What you will do -
Read the data below. Every line holding the string "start" must be copied.

Data segment -
■ ■ ■ ■ ■

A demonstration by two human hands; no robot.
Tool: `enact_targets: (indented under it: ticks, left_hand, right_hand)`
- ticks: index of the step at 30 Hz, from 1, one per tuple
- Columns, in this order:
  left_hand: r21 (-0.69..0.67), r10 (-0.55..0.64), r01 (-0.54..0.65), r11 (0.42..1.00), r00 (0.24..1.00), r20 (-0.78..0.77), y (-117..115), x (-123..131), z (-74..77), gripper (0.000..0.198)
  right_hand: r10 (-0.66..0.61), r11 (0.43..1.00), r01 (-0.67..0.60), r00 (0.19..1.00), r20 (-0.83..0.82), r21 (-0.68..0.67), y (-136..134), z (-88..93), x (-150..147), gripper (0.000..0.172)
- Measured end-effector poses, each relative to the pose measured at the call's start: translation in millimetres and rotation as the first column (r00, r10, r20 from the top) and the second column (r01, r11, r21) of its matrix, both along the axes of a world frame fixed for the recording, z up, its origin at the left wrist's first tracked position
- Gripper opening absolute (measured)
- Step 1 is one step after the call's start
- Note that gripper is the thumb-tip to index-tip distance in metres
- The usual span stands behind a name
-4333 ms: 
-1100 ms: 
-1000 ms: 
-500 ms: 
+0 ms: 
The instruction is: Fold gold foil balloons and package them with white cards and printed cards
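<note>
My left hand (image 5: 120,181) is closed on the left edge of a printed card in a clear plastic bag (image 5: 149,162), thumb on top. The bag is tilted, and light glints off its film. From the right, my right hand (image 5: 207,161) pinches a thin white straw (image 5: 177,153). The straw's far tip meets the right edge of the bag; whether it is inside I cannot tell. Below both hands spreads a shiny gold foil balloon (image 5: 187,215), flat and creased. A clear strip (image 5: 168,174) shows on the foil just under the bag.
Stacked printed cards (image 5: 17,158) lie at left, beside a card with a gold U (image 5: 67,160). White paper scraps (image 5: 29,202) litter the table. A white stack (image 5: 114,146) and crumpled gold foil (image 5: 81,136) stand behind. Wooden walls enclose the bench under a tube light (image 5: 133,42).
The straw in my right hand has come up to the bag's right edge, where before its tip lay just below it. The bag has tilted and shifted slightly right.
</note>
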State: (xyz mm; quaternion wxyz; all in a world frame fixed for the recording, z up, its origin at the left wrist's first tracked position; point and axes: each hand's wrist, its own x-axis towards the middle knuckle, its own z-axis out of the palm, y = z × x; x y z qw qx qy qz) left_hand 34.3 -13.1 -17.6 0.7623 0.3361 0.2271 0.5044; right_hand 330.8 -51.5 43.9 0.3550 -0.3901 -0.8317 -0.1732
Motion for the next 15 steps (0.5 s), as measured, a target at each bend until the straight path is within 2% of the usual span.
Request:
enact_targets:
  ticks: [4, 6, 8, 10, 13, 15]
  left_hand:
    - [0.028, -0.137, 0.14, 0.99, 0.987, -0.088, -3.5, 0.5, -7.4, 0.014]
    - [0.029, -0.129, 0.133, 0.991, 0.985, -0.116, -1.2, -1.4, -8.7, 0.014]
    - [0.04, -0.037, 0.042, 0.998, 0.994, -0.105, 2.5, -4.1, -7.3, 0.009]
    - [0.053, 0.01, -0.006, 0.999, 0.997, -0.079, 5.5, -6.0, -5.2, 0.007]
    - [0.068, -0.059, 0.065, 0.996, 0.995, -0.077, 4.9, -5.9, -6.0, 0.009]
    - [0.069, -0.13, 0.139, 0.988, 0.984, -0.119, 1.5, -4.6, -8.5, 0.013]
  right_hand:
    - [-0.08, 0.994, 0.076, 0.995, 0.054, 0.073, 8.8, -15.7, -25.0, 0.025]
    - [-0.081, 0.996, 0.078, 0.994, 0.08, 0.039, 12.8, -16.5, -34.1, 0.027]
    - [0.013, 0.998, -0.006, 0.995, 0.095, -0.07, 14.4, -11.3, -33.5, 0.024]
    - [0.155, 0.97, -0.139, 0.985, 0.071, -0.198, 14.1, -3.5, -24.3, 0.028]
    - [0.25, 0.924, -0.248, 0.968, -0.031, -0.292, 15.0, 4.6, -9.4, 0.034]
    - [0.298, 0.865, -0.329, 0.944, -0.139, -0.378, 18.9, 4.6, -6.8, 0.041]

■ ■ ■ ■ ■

Exercise solution -
- Measured end-effector poses, each relative to the pose measured at the call's start: translation in millimetres and rotation as the first column (r00, r10, r20 from the top) and the second column (r01, r11, r21) of its matrix, both along the axes of a world frame fixed for the recording, z up, its origin at the left wrist's first tracked position
- Step 1 is one step after the call's start

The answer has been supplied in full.